The FCA is codified as 31 United States Code Sections 3729 - 3732. It is critical that the South Carolina whistleblower come forward with his or her information as soon as possible. The False Claims Act requires that the South Carolina relator be an "original source" of the information, which generally means that he has direct and independent knowledge of the fraudulent conduct and he has voluntarily provided this information to the Government before filing the qui tam suit. Information about fraudulent conduct which is in the public domain prior to the time the whistleblower reports the same to the Government generally precludes the prosecution of a qui tam suit.

If the qui tam suit alleging false claims is successful, the whistleblower or relator will also be entitled to 15%-30% of the government's total recovery, which includes damages for the false claims, treble damages, plus civil penalties of from $5,500 to $11,000 per false claim. To recover this bounty, the relator must have complied with the complex and unusual statutory requirements, however. Merely providing information to a hotline will not entitle the relator to a recovery under the False Claims Act.

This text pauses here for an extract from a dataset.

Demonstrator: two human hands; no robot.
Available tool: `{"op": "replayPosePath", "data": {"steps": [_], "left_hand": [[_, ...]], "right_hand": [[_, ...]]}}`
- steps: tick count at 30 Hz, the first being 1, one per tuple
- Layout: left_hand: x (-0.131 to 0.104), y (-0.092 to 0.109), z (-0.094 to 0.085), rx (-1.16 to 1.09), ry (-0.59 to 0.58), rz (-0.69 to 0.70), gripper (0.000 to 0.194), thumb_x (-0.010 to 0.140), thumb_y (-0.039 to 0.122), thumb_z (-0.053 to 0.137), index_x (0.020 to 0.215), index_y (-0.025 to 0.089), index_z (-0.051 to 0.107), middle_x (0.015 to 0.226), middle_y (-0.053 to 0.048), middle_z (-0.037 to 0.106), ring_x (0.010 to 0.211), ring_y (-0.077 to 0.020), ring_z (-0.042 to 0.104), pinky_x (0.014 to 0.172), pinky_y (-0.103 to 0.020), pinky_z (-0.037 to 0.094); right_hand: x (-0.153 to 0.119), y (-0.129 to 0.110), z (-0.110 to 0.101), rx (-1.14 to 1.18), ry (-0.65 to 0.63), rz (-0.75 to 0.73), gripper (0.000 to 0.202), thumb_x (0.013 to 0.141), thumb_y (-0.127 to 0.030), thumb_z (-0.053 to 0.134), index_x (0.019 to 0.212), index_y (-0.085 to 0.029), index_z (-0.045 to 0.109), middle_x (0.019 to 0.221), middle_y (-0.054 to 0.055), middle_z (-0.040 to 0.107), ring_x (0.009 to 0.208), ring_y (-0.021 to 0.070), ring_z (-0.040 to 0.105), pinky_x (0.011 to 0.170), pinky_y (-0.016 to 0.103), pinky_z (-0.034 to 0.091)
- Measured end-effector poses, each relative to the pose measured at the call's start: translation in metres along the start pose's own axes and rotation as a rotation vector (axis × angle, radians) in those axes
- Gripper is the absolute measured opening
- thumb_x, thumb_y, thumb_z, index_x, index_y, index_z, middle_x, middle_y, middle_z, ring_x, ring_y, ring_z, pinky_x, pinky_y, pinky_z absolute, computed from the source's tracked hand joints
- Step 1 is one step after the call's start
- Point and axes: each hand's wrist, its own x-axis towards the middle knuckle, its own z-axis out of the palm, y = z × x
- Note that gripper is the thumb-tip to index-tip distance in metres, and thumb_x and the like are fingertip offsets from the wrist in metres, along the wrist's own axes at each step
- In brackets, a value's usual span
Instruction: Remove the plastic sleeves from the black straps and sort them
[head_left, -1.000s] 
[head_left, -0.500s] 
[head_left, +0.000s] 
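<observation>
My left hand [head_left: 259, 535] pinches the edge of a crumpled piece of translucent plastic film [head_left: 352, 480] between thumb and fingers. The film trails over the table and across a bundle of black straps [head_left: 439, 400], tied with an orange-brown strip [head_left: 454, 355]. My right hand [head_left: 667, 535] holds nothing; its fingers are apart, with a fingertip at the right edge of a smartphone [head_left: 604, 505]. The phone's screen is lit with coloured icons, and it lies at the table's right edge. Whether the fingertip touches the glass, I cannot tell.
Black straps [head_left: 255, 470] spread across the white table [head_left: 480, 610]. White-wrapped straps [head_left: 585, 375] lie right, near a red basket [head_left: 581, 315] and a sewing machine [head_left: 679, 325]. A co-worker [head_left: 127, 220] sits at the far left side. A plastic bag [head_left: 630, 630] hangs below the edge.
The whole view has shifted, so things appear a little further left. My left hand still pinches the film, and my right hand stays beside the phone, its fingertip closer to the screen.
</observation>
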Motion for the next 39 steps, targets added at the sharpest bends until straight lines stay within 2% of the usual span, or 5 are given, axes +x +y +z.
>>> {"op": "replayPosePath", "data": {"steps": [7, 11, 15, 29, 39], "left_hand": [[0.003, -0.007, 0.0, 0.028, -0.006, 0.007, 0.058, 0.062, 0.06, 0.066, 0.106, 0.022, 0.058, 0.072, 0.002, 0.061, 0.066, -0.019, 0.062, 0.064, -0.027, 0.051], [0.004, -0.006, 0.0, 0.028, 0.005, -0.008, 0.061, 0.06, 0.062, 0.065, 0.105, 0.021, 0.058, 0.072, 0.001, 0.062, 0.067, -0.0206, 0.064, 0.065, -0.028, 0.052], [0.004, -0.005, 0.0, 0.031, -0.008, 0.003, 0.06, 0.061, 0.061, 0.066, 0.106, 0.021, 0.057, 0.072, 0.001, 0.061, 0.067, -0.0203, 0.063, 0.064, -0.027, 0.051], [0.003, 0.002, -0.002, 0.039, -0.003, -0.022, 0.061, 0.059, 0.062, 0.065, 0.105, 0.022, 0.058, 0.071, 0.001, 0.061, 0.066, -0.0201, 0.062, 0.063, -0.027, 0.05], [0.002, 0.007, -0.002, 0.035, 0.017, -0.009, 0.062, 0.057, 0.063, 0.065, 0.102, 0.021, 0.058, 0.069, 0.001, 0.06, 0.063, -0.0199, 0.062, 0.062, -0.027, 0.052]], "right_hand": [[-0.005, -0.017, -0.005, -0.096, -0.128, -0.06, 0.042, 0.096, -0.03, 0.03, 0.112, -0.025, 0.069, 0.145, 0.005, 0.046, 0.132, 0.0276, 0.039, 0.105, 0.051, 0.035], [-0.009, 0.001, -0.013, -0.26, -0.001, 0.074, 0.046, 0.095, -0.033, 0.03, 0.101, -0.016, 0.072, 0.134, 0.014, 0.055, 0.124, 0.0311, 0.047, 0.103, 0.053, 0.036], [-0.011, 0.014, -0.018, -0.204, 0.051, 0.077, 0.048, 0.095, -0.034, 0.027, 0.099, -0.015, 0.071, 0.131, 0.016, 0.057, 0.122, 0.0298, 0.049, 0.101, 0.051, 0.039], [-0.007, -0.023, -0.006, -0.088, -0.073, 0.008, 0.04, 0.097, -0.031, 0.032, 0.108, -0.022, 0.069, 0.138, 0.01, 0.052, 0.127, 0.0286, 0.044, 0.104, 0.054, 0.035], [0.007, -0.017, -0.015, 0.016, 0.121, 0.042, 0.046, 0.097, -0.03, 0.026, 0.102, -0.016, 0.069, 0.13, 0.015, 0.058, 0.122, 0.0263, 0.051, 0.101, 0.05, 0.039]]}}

Some of the factors the U.S. Department of Justice considers for a possible increase in the percentage awarded to a relator are as follows:

• The relator reported the fraud promptly.
• When he learned of the fraud, the relator tried to stop the fraud or reported it to a supervisor or the Government.
• The qui tam filing, or the ensuing investigation, caused the offender to halt the fraudulent practices.
• The complaint warned the Government of a significant safety issue.
• The complaint exposed a nationwide practice.
• The relator provided extensive, first-hand details of the fraud to the Government.
• The Government had no knowledge of the fraud.
• The relator provided substantial assistance during the investigation and/or pretrial phases of the case.
• At his deposition and/or trial, the relator was an excellent, credible witness.
• The relator's counsel provided substantial assistance to the Government.
• The relator and his counsel supported and cooperated with the Government during the entire proceeding.
• The case went to trial.
• The FCA recovery was relatively small.
• The filing of the complaint had a substantial adverse impact on the relator.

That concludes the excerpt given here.